- Sunset Peak Location within Jammu and Kashmir Sunset Peak Location within India

Highest point
- Elevation: 4,745 m (15,568 ft)
- Prominence: 1,942 m (6,371 ft)
- Listing: Ultra
- Coordinates: 33°40′48″N 74°32′27″E﻿ / ﻿33.68000°N 74.54083°E

Geography
- Location: Poonch and Ramban districts, Jammu and Kashmir, India
- Parent range: Pirpanjal Range, Himalayas

Climbing
- First ascent: 1901 by Dr Arthur Neve, Dr Ernest Neve (Brothers), United Kingdom
- Easiest route: North Ridge: glacier/snow/ice climb

= Sunset Peak (Jammu and Kashmir) =

Mountain in Jammu and Kashmir, India

Sunset Peak, also known as Romesh Thong, is a mountain massif on the border of Shopian and Poonch, with a peak elevation of 4745 m.

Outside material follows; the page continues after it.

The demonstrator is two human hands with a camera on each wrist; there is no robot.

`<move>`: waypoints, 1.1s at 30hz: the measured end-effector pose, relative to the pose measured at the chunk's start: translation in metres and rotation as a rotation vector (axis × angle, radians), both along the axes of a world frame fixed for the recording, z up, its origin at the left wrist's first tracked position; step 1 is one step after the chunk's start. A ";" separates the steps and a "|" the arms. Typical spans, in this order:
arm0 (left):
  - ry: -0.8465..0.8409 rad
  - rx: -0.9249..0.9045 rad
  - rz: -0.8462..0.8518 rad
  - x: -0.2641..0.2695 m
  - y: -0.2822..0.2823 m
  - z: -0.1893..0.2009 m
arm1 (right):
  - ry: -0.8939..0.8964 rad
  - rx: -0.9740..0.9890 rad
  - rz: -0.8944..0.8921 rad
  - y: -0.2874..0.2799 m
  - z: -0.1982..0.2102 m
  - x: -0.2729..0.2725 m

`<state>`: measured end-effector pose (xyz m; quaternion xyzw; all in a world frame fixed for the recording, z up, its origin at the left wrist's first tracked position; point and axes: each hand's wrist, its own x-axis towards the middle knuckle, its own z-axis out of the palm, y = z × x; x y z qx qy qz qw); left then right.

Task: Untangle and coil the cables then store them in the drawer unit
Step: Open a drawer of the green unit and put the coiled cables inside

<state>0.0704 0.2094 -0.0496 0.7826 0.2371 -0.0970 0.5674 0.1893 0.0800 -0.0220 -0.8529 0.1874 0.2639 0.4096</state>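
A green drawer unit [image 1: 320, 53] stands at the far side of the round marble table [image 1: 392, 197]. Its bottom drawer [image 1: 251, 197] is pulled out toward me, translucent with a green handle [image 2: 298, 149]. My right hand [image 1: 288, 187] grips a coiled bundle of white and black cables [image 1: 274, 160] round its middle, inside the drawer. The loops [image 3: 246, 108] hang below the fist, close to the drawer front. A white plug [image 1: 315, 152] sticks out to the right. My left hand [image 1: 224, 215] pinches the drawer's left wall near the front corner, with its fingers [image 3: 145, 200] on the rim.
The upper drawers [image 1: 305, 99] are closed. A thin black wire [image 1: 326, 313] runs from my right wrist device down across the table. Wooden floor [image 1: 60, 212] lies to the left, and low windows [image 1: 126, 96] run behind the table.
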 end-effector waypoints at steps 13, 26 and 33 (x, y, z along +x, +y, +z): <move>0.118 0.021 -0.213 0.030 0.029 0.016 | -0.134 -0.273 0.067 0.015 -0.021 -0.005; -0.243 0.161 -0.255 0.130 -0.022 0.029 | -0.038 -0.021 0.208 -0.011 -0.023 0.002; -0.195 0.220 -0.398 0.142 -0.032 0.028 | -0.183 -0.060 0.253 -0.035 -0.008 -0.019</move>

It is the highest peak of this massif, the other peak being Tatakooti Peak at 4725 m. Sunset Peak, as the name suggests, lies to the west of the Kashmir Valley. It is located 40 km west of Shopian town and 105 km southwest of Srinagar, the summer capital of Jammu and Kashmir.

==Mountaineering==
Early exploration of the Pirpanjal Range was carried by Thomas Montgomerie and Godwin Austen in 1856. The first ascent of the summit was made in 1901 by Arthur Neve and Ernest Neve, the British brothers who took the route via Yusmarg Konsar Nag and climbed the summit through north face.

The massif is accessed by 105 km by road from Srinagar. The Mughal Road passes through the base of this mountain which lies on the right side of the road.